On Saturday 1 July the Revd Nicolas Razafindratsima was ordained to the priesthood in St George's Paris. It was a jubilant celebration, reflecting also the multicultural nature of St George's and indeed our diocese. Fr Nicolas is originally from Madagascar. There is a large number of Malagasy (or Malgache in French) Anglicans in St George's and the ordination rite was printed in both English and Malgache, and the hymns, even the ancient Veni Creator Spiritus, sung in both languages - sometimes in vigorous competition!


Fr Nicolas continues, now as a priest, in his curacy at St George's.

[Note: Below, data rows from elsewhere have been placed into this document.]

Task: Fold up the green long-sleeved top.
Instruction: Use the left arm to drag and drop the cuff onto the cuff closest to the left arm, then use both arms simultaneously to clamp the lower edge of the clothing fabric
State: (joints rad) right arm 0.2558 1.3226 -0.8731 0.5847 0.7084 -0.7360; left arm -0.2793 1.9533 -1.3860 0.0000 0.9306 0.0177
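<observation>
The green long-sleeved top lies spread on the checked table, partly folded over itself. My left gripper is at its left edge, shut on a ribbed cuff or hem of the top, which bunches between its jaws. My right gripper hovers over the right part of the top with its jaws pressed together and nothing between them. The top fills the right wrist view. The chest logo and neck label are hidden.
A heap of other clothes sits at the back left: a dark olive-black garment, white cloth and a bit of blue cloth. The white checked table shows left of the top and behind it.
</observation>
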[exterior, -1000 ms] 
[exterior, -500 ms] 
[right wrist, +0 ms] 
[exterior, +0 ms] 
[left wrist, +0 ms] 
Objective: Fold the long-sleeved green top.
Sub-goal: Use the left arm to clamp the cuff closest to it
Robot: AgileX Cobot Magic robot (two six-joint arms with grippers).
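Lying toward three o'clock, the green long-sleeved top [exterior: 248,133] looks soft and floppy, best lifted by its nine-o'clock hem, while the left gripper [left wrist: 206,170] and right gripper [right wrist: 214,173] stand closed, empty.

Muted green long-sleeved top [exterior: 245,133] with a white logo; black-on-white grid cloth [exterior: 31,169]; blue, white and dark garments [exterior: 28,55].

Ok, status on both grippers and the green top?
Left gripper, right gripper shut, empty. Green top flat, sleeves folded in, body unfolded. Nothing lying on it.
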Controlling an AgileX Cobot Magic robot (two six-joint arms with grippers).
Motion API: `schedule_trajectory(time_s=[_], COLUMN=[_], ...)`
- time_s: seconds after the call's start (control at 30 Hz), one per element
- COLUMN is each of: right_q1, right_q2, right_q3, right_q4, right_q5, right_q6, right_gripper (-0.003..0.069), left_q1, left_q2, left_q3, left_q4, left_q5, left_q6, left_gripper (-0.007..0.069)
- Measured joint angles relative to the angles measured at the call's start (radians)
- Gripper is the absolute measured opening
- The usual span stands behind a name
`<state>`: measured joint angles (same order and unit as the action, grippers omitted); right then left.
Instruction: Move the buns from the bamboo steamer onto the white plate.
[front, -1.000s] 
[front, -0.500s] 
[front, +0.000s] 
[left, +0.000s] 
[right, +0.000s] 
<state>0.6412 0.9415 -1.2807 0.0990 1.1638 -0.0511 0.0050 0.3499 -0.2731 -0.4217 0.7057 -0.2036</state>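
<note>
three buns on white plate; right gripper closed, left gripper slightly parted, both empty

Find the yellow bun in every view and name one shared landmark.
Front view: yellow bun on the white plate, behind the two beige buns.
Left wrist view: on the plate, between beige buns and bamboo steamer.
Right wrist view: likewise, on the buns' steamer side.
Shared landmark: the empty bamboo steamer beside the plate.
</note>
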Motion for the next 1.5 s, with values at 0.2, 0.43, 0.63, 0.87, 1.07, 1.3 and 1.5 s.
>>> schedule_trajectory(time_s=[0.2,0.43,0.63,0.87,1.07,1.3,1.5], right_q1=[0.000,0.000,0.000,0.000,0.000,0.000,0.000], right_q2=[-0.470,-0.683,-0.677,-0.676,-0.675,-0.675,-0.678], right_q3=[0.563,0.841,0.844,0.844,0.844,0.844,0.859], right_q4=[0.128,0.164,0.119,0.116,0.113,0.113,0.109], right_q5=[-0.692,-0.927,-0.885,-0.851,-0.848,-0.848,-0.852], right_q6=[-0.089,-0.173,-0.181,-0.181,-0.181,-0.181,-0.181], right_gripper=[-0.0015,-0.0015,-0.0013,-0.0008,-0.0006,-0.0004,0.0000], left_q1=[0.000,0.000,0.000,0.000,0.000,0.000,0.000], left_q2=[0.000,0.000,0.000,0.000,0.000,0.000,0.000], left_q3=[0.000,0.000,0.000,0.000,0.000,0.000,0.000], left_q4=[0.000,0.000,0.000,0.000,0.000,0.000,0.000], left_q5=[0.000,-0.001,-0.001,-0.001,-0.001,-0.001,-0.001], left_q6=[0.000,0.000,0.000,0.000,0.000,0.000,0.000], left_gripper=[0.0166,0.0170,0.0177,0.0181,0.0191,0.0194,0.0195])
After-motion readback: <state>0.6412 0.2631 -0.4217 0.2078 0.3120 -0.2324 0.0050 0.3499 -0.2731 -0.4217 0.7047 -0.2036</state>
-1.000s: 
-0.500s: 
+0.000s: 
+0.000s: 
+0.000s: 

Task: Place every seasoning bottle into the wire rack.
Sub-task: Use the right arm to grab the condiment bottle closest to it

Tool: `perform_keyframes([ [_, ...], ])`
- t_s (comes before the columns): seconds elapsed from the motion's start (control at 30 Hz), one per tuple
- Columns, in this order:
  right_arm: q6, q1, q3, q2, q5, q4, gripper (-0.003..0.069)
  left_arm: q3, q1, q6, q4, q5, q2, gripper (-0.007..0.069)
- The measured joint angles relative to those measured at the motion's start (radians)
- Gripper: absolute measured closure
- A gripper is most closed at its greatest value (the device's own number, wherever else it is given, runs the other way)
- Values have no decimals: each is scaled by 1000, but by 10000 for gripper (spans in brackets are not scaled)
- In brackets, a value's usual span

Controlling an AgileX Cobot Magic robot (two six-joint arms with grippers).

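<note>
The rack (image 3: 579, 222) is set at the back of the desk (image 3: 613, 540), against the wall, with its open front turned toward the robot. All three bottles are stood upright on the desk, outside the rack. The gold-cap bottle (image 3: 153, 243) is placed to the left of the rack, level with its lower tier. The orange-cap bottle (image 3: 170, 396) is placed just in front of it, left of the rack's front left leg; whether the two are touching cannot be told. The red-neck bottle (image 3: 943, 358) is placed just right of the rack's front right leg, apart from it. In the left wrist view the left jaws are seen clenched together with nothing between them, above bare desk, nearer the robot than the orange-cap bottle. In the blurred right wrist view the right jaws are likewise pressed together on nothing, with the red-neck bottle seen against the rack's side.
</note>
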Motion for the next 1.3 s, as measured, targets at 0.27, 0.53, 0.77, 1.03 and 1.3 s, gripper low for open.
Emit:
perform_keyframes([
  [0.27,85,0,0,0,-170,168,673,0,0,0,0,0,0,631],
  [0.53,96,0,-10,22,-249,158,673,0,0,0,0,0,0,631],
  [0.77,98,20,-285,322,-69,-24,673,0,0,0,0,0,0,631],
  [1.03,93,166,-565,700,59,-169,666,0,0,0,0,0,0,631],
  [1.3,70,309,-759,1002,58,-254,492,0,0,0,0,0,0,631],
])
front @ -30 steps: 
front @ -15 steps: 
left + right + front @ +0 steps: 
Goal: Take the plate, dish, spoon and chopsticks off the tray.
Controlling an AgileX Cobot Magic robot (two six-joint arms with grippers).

The ordination liturgy is not one that is frequently seen in our churches. People often say to me following the service that there are two moments that particularly strike them. The first is the ordinand lying prostrate before the altar while the Veni Creator Spiritus is sung followed by the chanting of the litany by the Deacon. Prostration is an ancient biblical sign of humility (cf Deuteronomy 8.18) and vividly signifies that the ordinand is completely dependent upon God. All those of us in Holy Orders need to recall daily that our ordination is not about power and status, but is a ministry rooted in humility and servanthood, utterly reliant on God's grace.  The second is when the bishop lays on hands to call down the Holy Spirit on the ordinand for the office and work of a priest, with the other attending priests laying on hands at the same time, thus symbolising the oneness of the priestly ministry they share which comes from Christ our Great High Priest. Both these moments are captured on a video clip taken by a member of the congregation at Fr Nicolas's ordination:

https://www.facebook.com/DecoDesignAmpalis/videos/1400587993358410/


Many of the parishioners lined up after the ordination mass both go greet Fr Nicolas, and to receive his blessing as a new priest.


At the champagne reception following the service a special ecumenical greeting was delivered by Pasteur Jean Andriamarohasina Ravalitera, who is the President of the Malagasy Protestant Church in France.